Seoul National University Biomedical Informatics, Div of Biomedical Informatics, Seoul National University College of medicine, Seoul 110799, Korea.
BMC Bioinformatics. 2011 Feb 15;12 Suppl 1(Suppl 1):S40. doi: 10.1186/1471-2105-12-S1-S40.
The Gene Ontology (GO) provides a controlled vocabulary for describing genes and gene products. In spite of the undoubted importance of GO, several drawbacks associated with GO and GO-based annotations have been introduced. We identified three types of semantic inconsistencies in GO-based annotations; semantically redundant, biological-domain inconsistent and taxonomy inconsistent annotations.
To determine the semantic inconsistencies in GO annotation, we used the hierarchical structure of GO graph and tree structure of NCBI taxonomy.

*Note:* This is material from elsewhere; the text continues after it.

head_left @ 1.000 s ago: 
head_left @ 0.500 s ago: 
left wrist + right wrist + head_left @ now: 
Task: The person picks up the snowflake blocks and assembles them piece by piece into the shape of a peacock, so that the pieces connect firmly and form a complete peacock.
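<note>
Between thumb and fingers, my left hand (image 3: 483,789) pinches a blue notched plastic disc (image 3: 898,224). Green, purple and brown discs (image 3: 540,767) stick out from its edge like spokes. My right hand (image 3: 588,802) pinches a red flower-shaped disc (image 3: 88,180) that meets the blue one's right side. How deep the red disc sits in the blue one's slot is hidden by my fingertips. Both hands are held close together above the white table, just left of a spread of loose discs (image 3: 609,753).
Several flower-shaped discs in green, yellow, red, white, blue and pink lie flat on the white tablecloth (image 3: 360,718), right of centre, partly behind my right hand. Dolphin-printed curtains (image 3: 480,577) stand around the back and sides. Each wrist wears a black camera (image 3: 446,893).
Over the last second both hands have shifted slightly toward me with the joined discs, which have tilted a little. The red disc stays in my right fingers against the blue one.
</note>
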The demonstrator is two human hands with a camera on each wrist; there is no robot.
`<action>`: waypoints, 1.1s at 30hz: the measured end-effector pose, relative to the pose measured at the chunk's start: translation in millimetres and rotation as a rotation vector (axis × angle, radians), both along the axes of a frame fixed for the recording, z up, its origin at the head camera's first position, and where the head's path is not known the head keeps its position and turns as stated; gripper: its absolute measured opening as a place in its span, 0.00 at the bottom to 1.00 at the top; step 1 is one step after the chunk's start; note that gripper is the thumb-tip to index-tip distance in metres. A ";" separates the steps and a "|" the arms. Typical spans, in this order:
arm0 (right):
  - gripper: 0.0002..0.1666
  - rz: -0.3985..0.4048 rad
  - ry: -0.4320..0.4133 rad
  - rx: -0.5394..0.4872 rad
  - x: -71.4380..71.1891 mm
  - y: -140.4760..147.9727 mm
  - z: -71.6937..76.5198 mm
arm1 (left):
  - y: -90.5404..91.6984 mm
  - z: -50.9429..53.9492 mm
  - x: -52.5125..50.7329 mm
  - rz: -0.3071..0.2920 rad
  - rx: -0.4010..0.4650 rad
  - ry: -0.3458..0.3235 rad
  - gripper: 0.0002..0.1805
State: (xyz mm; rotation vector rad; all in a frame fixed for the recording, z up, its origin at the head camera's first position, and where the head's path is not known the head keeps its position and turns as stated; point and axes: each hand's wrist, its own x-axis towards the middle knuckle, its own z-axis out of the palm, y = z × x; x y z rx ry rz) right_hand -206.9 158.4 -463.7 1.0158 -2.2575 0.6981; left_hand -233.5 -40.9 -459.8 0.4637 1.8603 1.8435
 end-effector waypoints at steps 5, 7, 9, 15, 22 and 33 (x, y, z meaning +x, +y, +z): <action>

Twenty seven biological databases were collected for finding semantic inconsistent annotation.
The distributions and possible causes of the semantic inconsistencies were investigated using twenty seven biological databases with GO-based annotations. We found that some evidence codes of annotation were associated with the inconsistencies. The numbers of gene products and species in a database that are related to the complexity of database management are also in correlation with the inconsistencies. Consequently, numerous annotation errors arise and are propagated throughout biological databases and GO-based high-level analyses. GOChase-II is developed to detect and correct both syntactic and semantic errors in GO-based annotations.
We identified some inconsistencies in GO-based annotation and provided software, GOChase-II, for correcting these semantic inconsistencies in addition to the previous corrections for the syntactic errors by GOChase-I.
基因本体论 (GO) 为描述基因和基因产物提供了一个受控词汇表。尽管 GO 无疑具有重要意义,但 GO 及其基于 GO 的注释带来了一些缺点。我们在基于 GO 的注释中发现了三种类型的语义不一致:语义冗余、生物域不一致和分类法不一致的注释。
为了确定 GO 注释中的语义不一致,我们使用了 GO 图的层次结构和 NCBI 分类法的树状结构。收集了 27 个生物数据库来查找语义不一致的注释。
使用具有基于 GO 的注释的 27 个生物数据库调查了语义不一致的分布和可能的原因。我们发现一些注释的证据代码与不一致有关。数据库中与数据库管理的复杂性相关的基因产物和物种数量也与不一致有关。因此,大量注释错误会在生物数据库和基于 GO 的高级分析中产生并传播。GOChase-II 是为了检测和纠正基于 GO 的注释中的语法和语义错误而开发的。
我们在基于 GO 的注释中发现了一些不一致,并提供了软件 GOChase-II,除了 GOChase-I 之前对语法错误的纠正外,还可以纠正这些语义不一致。